The Company is reiterating 2016 AMPYRA net sales guidance of $475-$485 million.
ZANAFLEX CAPSULES® (tizanidine hydrochloride), ZANAFLEX® (tizanidine hydrochloride) tablets and authorized
generic capsules - For the quarter ended September 30, 2016, the Company reported combined net revenue and royalties from ZANAFLEX
and tizanidine of $0.5 million compared to $26.0 million for the same quarter in 2015. Net revenue for Zanaflex for the quarter
ended September 30, 2015 includes the impact of a one-time net adjustment of $22.2 million, representing the cumulative impact of
the Company’s conversion from the sell-through to the sell-in method of revenue recognition.
FAMPYRA® (prolonged-release fampridine tablets) - For the quarter ended September 30, 2016, the Company reported
FAMPYRA royalties from sales outside of the U.S. of $2.6 million compared to $2.5 million for the same quarter in 2015.
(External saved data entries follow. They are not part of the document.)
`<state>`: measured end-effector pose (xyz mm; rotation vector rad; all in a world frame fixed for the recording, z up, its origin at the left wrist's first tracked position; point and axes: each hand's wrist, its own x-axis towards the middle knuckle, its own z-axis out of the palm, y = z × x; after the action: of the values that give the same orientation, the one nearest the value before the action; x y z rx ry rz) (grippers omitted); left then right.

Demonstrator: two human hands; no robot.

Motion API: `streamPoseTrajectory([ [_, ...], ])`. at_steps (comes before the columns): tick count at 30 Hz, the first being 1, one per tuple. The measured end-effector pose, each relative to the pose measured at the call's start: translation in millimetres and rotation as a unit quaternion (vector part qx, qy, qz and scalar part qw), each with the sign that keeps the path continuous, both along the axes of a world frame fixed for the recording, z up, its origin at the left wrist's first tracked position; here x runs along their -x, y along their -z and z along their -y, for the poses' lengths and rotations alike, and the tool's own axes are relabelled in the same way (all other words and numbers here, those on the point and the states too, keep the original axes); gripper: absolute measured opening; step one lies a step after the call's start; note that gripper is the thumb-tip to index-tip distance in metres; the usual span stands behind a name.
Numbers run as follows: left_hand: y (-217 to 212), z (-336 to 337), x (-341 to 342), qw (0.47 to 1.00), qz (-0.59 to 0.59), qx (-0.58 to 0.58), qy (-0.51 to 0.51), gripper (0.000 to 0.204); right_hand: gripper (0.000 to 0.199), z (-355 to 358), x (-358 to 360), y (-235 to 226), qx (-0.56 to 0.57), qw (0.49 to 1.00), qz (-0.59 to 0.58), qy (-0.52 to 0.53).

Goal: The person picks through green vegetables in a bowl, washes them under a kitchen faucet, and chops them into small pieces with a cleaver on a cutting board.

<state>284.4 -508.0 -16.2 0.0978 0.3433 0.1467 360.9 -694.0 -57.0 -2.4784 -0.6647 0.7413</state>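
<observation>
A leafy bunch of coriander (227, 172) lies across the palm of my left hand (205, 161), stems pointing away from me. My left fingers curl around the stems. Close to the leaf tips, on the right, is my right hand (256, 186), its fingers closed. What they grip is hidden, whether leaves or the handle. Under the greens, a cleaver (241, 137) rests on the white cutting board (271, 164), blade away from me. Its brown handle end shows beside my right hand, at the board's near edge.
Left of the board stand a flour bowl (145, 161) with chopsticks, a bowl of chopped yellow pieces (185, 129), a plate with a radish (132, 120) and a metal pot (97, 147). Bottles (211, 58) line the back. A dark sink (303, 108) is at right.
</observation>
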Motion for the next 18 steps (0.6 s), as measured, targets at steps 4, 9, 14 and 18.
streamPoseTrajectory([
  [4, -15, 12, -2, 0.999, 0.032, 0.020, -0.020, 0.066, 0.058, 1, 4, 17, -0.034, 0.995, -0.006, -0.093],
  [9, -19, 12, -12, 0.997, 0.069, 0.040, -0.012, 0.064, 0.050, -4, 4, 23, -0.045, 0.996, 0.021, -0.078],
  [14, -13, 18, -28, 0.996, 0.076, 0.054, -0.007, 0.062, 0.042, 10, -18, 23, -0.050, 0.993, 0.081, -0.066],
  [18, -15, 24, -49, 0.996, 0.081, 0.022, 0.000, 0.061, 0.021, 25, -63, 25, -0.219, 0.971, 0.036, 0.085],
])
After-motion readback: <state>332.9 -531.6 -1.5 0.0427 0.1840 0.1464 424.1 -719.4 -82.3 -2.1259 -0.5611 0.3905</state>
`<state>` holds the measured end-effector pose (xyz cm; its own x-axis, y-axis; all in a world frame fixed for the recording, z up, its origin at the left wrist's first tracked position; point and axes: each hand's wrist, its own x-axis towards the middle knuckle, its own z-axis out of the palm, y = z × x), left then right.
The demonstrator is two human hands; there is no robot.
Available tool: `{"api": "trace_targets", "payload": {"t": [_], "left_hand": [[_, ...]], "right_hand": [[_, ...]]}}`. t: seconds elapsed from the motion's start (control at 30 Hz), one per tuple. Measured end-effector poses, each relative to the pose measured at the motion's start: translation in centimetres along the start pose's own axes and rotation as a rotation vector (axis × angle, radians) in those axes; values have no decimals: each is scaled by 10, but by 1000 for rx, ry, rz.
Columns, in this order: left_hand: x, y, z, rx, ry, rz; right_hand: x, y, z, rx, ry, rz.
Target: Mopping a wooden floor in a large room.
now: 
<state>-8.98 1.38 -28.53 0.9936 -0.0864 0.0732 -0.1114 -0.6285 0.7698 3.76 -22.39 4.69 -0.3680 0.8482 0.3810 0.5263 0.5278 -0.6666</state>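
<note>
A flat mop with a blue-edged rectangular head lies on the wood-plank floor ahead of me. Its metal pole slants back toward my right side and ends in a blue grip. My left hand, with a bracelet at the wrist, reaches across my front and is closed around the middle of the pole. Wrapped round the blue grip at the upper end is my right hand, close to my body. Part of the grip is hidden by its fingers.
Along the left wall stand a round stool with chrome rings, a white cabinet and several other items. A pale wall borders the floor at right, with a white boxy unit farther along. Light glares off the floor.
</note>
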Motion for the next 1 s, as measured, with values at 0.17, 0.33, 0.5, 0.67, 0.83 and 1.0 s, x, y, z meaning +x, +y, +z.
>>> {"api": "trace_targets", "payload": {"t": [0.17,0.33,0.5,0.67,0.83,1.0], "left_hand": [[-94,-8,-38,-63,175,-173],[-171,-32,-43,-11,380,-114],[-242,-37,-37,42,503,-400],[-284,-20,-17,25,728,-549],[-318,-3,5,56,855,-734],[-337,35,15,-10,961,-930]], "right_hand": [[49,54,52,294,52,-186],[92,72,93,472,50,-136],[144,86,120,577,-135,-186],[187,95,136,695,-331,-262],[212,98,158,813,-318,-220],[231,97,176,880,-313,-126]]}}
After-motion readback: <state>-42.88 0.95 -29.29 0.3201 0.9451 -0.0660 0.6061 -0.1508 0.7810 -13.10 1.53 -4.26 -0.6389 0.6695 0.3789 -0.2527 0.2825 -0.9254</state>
Research and development (R&D) expenses for the quarter ended September 30, 2016 were $54.8 million, including $2.9 million
of share-based compensation, compared to $43.4 million, including $2.3 million of share-based compensation, for the same quarter in
2015. R&D expenses increased due to investment in our late-stage programs, as well as the addition of Biotie R&D
expenses.
The Company is reiterating 2016 R&D guidance of $195-$205 million. This guidance is a non-GAAP projection which excludes
share-based compensation, as more fully described below under "Non-GAAP Financial Measures."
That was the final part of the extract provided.